Les extrêmes du classement : de la lumière à l'ombre
Tout en bas du classement mondial, les villes de Damas en Syrie et Tripoli en Libye stagnent malheureusement aux deux dernières places, reflétant les difficultés persistantes dans ces régions en proie aux conflits. À l'opposé, le sommet du palmarès semble être réservé de manière quasi exclusive aux villes d'Europe occidentale, avec quatre métropoles européennes occupant le top 5 du classement de l'année précédente : Copenhague au Danemark, Vienne en Autriche, Zurich en Suisse et Genève, également en Suisse.

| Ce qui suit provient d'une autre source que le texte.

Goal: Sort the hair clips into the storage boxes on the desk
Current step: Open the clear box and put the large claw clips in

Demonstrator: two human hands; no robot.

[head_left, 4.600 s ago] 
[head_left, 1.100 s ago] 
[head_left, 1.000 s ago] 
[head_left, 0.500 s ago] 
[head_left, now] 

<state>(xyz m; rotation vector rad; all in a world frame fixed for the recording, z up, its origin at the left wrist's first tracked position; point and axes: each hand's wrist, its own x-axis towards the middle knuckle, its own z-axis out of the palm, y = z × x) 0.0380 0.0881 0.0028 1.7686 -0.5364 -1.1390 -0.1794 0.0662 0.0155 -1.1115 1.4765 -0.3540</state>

L'analyse exclusive des villes françaises à l'approche des municipales
À l'approche des élections municipales en France, prévues les 15 et 22 mars prochains, Akshay Rathi développe en exclusivité pour L'Express les critères de sélection et explique en détail la place occupée par les deux villes françaises présentes dans ce classement international, Paris et Lyon. Cette analyse intervient à un moment crucial pour la réflexion sur les politiques urbaines en France.

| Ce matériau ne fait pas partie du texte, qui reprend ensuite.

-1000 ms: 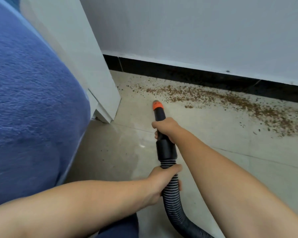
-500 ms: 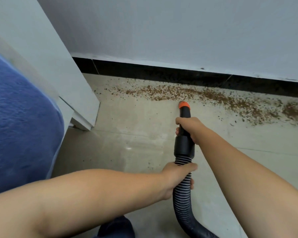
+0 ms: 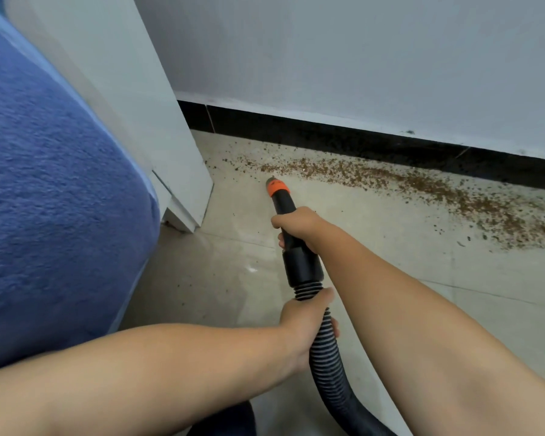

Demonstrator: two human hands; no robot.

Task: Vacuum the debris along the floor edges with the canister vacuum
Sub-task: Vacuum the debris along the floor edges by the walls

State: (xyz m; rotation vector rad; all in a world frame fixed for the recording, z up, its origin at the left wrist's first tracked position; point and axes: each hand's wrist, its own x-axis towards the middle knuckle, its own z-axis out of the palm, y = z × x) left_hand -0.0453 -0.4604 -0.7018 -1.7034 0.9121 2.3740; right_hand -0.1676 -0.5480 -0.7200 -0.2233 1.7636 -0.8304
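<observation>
Around the black nozzle [image 3: 283, 212] your right hand [image 3: 299, 226] is curled tight, just above its wide collar. Your left hand [image 3: 306, 322] wraps the ribbed hose [image 3: 326, 357] right below that collar. Out front, the nozzle's orange tip [image 3: 277, 187] points at the floor [image 3: 375, 247], close to the near end of the brown debris [image 3: 422, 187] strewn along the black baseboard [image 3: 359, 141]. Left of it stands a white cabinet [image 3: 132, 99], with a blue blanket [image 3: 44, 199] nearer you.

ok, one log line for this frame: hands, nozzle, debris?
left hand grips hose | right hand grips nozzle | tip at left end of debris | debris lies along baseboard
</observation>
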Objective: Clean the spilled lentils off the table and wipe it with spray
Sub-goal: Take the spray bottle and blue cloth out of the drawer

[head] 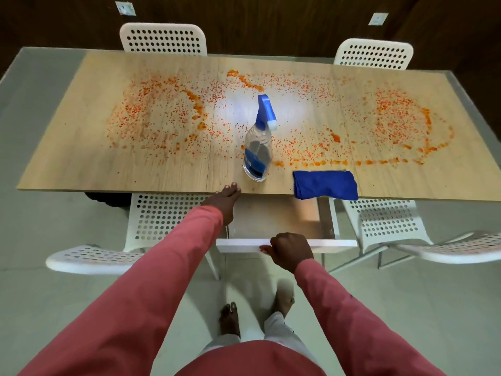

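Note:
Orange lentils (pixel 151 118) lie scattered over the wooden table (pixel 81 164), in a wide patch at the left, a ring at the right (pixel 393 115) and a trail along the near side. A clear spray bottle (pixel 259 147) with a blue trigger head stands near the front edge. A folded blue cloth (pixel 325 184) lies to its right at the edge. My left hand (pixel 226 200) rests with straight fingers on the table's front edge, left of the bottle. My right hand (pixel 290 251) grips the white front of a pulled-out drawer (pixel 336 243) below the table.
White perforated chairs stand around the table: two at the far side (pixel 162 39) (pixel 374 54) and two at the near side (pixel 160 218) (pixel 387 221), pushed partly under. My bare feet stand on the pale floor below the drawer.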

L'Europe occidentale, incontestable leader mondial
L'Express : Parmi les cinq premières villes de votre classement de la qualité de vie, quatre se trouvent en Europe occidentale. L'Europe est-elle véritablement le meilleur endroit pour vivre sur terre en 2026 ?

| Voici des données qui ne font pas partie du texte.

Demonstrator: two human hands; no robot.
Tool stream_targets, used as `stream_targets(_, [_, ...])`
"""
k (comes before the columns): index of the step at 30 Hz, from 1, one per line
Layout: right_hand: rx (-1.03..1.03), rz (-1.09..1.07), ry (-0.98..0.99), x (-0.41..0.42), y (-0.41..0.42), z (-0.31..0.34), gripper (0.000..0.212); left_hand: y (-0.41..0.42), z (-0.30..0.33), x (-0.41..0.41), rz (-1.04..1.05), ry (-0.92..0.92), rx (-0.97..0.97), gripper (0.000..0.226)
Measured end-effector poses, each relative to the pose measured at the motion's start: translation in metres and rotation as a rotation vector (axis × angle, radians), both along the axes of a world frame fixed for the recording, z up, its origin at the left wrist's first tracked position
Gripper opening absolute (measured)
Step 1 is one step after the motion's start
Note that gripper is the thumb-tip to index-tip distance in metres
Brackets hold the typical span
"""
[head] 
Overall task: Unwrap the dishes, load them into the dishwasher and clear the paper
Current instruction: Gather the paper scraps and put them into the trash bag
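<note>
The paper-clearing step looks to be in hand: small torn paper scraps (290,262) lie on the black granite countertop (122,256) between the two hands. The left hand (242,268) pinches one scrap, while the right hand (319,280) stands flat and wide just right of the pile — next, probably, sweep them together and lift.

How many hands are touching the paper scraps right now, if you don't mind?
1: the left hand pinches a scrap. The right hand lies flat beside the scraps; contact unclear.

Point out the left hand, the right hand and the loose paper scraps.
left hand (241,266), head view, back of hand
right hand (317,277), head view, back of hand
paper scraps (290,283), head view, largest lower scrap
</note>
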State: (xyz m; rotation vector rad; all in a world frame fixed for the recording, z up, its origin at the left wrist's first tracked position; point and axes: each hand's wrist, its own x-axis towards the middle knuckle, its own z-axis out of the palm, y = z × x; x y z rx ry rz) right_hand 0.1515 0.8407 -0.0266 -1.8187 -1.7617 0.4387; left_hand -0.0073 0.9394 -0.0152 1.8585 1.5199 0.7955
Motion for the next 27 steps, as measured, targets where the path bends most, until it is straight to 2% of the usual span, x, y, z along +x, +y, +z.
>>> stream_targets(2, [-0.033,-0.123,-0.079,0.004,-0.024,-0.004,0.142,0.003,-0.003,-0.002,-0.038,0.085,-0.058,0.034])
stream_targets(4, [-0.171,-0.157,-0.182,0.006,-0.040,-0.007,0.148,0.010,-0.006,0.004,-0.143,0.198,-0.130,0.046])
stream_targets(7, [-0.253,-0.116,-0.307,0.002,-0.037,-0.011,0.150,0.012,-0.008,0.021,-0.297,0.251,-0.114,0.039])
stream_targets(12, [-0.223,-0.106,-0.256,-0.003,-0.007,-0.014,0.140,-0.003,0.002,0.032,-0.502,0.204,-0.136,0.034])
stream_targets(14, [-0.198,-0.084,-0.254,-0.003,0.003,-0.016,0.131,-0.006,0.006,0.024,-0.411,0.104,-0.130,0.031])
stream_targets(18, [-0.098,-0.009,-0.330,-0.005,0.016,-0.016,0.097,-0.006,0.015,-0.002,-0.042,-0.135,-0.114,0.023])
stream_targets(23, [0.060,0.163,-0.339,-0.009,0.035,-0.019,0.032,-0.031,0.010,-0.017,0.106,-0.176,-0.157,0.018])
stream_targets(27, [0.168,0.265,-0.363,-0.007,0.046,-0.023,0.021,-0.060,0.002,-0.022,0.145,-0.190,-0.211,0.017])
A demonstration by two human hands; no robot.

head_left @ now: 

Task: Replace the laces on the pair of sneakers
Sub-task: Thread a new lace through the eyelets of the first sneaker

Akshay Rathi : Aucun doute possible là-dessus : en termes de qualité de vie globale, on ne fait actuellement pas mieux que les grandes villes d'Europe occidentale. Et la différence avec les autres régions du monde est significative ! Leur principal défi consiste désormais à maintenir ce niveau exceptionnel de services publics et d'infrastructures de qualité : leur nombre d'habitants ne cesse de croître régulièrement, leurs organismes publics se retrouvent sous pression financière et administrative croissante, et leurs ressources budgétaires ont tendance à diminuer progressivement, ce qui fait légèrement décliner la qualité de vie dans ces grandes métropoles européennes. Mais il faut reconnaître qu'en termes d'infrastructures municipales et de cadre de vie, l'Europe occidentale reste vraiment au plus haut niveau mondial.
L'expert souligne également que cette domination européenne s'explique par une combinaison unique de facteurs historiques, économiques et sociaux qui ont permis le développement de services publics robustes et d'environnements urbains particulièrement agréables. Cependant, il met en garde contre les défis démographiques et financiers qui pourraient, à moyen terme, remettre en cause cette position privilégiée si des politiques adaptées ne sont pas mises en œuvre rapidement.